Green’s Dictionary of Slang

barefoot adj.

(US)
also barefooted

1. of an alcoholic drink, undiluted, ‘straight’.

[US]J.K. & W.I. Paulding Amer. Comedies 194: I thought even a Yankee knew that ‘stone fence barefooted’ is the polite English for whisky uncontaminated,—pure, sir!
[US]J.H. Beadle Western Wilds 183: And as for whiskey, wh-e-u-w! It was sod corn barefooted.
[US]North Amer. Rev. Nov. 434: ‘Barefoot whiskey’ is the Tennessee name for the undiluted stimulant.
[US]Wash.

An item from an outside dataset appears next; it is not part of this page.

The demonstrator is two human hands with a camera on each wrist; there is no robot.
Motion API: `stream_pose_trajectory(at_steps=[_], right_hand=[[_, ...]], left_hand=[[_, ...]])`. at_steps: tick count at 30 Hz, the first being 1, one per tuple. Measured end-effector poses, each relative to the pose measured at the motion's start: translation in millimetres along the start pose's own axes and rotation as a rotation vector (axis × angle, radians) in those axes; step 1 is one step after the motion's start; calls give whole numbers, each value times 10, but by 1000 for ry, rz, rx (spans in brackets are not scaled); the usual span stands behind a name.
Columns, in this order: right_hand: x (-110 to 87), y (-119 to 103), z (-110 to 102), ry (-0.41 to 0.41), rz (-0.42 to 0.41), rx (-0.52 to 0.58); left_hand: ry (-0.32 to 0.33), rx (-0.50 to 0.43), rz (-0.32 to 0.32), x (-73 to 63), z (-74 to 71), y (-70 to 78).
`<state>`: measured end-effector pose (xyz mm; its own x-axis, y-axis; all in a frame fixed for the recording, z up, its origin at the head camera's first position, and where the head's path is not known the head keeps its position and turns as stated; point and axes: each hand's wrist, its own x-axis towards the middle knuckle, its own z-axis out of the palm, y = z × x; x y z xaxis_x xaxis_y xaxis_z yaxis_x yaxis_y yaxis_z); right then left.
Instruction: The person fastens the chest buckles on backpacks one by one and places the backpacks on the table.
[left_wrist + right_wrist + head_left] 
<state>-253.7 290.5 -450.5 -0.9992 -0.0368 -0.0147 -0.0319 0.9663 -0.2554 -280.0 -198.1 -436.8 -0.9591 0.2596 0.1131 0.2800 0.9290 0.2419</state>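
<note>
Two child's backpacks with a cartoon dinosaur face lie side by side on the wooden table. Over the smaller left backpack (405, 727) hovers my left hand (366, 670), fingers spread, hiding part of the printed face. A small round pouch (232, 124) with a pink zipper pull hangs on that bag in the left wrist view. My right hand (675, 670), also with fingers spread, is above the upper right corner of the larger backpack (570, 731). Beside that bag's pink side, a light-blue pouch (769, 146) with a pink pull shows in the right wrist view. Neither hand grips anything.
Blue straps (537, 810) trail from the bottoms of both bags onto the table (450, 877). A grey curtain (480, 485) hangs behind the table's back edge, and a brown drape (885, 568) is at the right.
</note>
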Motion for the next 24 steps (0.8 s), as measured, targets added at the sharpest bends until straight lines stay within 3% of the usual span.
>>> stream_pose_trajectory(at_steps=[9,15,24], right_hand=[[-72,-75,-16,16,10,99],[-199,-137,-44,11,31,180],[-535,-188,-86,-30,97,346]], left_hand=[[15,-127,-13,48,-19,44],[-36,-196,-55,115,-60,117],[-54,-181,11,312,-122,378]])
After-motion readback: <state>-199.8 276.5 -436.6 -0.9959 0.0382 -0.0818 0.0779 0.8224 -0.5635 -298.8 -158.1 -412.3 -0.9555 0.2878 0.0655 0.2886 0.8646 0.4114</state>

Bee (DC) 15 Apr. 4/2: I allers takes my eggs fried and my whiskey barefoot.

2. (also barfoot) of tea or coffee, without milk/cream or sugar.

[US]Atlantic Monthly Nov. 642/1: ‘I take my tea bar-foot,’ said a backwoodsman, when asked if he would take cream and sugar.
[UK]Lancaster Gaz. (OH) 28 Mar. 1/8: Asked if he would have cream and sugar [he] said, ‘No, I take my tea barefoot’ .
[UK]J. Mair Hbk of Phrases 96: Barfoot, said of tea or coffee taken without sugar and cream.
Chicago Herald n.p.: Never touch coffee unless you like it barefoot, that is, without sugar or milk [F&H].
[US]Wash. Times (DC) 15 Dec. 46/7: ‘Barefoot’ tea, without sweetening.
[US]H.M. Du Bose Men of Sapio Ranch 17: Mayfield sipped his barefoot coffee, after munching a hard-tack biscuit.
[US]Overland Monthly 2 Ser. LIX 198: Presently we sat down to a table whose linen, cut glass and silver were of the finest; the food did not shame it, and the black coffee, or ‘barefoot coffee’, as our host called it, was equally good.
[US]Eve. Star (DC) 26 July 9/1: The tea will be barefooted. Come and get it.
[US] N.Y. Times Mag. 27 Jan. 8: Jocular types may call it [i.e. coffee] barefoot (black) and with socks on (white).

3. of cornbread, made without eggs or fat.

[US]Randolph & Wilson Down in the Holler 225: barefoot bread: n. Hard cornbread, made without eggs or shortenings.